(Available data begins)

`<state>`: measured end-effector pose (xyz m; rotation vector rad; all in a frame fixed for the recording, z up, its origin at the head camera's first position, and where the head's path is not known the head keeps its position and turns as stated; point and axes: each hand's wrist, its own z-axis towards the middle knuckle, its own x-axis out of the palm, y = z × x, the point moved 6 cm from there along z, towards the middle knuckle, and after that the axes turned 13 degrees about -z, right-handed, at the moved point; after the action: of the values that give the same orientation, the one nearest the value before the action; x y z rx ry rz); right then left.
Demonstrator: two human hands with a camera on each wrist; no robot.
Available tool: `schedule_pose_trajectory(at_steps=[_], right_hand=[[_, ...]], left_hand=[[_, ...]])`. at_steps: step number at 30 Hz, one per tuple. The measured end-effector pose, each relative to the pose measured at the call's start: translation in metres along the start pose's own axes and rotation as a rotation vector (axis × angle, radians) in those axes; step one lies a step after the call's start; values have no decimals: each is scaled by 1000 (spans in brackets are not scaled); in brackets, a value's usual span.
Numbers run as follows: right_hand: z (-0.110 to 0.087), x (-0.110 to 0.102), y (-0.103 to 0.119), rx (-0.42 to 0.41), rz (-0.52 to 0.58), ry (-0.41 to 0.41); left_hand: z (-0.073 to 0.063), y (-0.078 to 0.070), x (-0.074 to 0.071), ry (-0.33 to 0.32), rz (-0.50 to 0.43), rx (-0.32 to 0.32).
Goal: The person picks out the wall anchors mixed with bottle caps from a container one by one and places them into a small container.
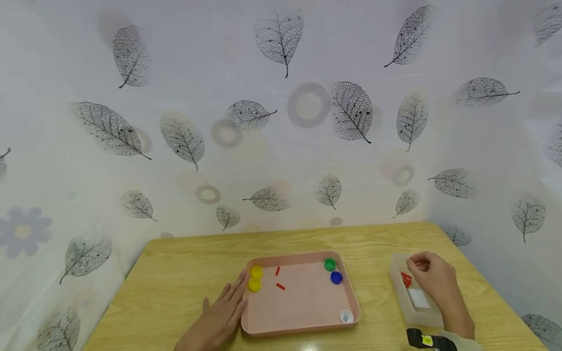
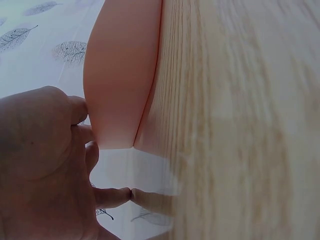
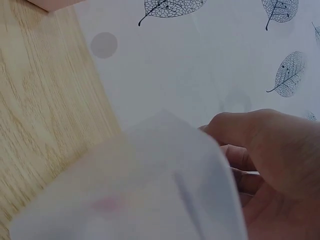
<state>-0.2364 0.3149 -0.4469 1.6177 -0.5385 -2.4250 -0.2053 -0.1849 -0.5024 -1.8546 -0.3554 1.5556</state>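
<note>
A shallow pink tray (image 1: 303, 297) lies on the wooden table, and my left hand (image 1: 221, 312) rests against its left side with fingers straight. In the tray, two yellow round caps (image 1: 255, 278) sit at the left, beside two short red sticks (image 1: 280, 286). A green cap (image 1: 330, 264) and a blue cap (image 1: 336, 277) are at its right, and a whitish round piece (image 1: 346, 317) is in the near right corner. My right hand (image 1: 434, 278) is over a translucent box (image 1: 419, 319), fingers bent; I cannot tell whether they pinch anything.
Several red sticks (image 1: 406, 280) and a white rectangular piece (image 1: 418, 298) lie inside the translucent box. Behind the table (image 1: 197, 263) hangs a pale leaf-patterned sheet (image 1: 246, 165), which also runs along the right side. A dark strap (image 1: 428, 340) is on the right wrist.
</note>
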Motion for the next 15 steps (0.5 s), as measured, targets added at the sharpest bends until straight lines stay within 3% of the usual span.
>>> schedule_pose_trajectory(at_steps=[15], right_hand=[[-1,5,39,-102,72,-36]], left_hand=[[-1,-2,-1,-17,11,34]])
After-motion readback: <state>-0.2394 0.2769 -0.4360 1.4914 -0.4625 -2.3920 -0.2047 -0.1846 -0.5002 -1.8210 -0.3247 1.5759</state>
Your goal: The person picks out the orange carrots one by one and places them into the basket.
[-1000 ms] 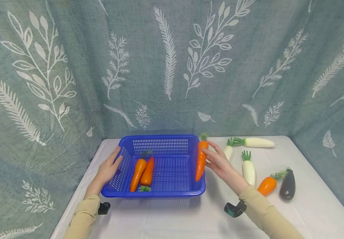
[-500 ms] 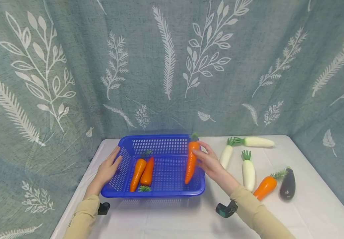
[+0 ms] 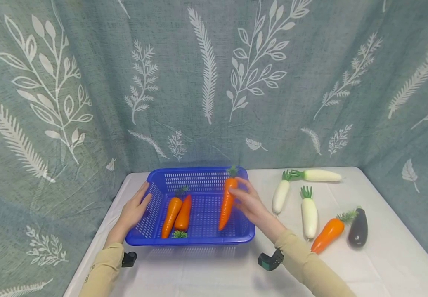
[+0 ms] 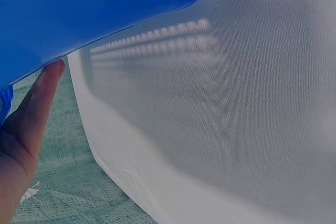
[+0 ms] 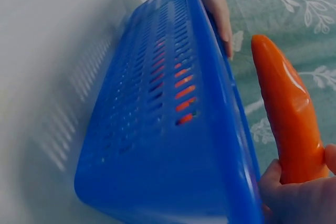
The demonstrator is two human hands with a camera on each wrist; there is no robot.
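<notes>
My right hand point(image 3: 249, 201) holds a large orange carrot point(image 3: 228, 203) by its upper part, thumb and fingers on either side. The carrot hangs tilted over the right half of a blue basket point(image 3: 190, 240), tip toward me, green top at the back. In the right wrist view the carrot point(image 5: 289, 108) stands above the basket rim point(image 5: 226, 93). My left hand point(image 3: 133, 208) rests with fairly straight fingers against the basket's left side; in the left wrist view its fingers point(image 4: 39, 103) touch the blue wall. Inside lie two carrots, an orange one point(image 3: 171, 216) and a redder one point(image 3: 183, 214).
Three white radishes point(image 3: 309, 216) lie right of the basket on the white table point(image 3: 199, 274). Farther right are another carrot point(image 3: 327, 235) and a dark eggplant point(image 3: 358, 229). A patterned green curtain point(image 3: 184, 82) hangs behind and at both sides.
My right hand has moved left with the carrot, from the basket's right rim to over its inside. The left hand and the basket have stayed about where they were.
</notes>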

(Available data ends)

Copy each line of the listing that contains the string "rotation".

Result for this task:
`<state>`: measured end-effector pose (xyz m; rotation vector rad; all in a frame fixed for the recording, z up, its origin at the head camera's first position, and where the head's path is not known the head keeps its position and turns as stated; point and axes: each hand's wrist, its own z-axis towards the middle knuckle, its own x-axis out of the palm, y = z × x, the point moved 6 cm from there along z, towards the middle knuckle, and after that the axes turned 13 degrees about -z, right-handed, at the moved point; after the action: of the values that give the same orientation, the one nearest the value before the action; x y z rx ry rz); right then left.
Available tool: `schedule_pose_trajectory(at_steps=[_], right_hand=[[_, ...]], left_hand=[[_, ...]])`. at_steps: step number at 30 Hz, one per tuple. The measured end-effector pose, each relative to the pose measured at the call's start: translation in metres along the start pose's own axes and rotation as a rotation vector (axis × angle, radians) in those axes; step one lies a step after the call's start; values have no decimals: each is scaled by 1000 (spans in brackets are not scaled); in brackets, a value's usual span.

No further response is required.